- **Exercise brief**
Pull every line containing "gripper" from the listing.
+++ Collected material +++
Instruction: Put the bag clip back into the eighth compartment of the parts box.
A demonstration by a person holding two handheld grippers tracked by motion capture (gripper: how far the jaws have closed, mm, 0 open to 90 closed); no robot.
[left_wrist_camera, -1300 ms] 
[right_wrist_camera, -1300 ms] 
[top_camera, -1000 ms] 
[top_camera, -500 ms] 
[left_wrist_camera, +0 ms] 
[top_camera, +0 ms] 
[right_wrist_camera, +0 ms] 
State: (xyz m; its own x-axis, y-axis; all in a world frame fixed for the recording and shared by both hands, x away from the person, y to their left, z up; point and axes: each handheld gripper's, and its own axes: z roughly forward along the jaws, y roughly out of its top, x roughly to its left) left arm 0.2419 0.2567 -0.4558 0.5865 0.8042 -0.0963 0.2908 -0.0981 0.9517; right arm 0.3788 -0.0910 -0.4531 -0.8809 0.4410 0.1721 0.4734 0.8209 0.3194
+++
- **Exercise output**
A demonstration by a person holding two handheld grippers tracked by motion capture (gripper: how far the jaws have closed, mm, 0 open to 90 closed); no robot.
State: (xyz m; its own x-axis, y-axis; all in a world frame fixed for the recording and shared by both hands, x away from the person, y to their left, z up; point and axes: each handheld gripper's, and its own axes: z roughly forward along the jaws, y roughly out of its top, x roughly to its left) left arm 0.2419 0.2567 -0.4558 0.5865 0.8042 -0.0963 0.2908 -0.0981 0.9517; right arm 0.3788 -0.0910 -0.4531 -0.8809 0.4410 0.1721 0.4734 0.8209 0.3194

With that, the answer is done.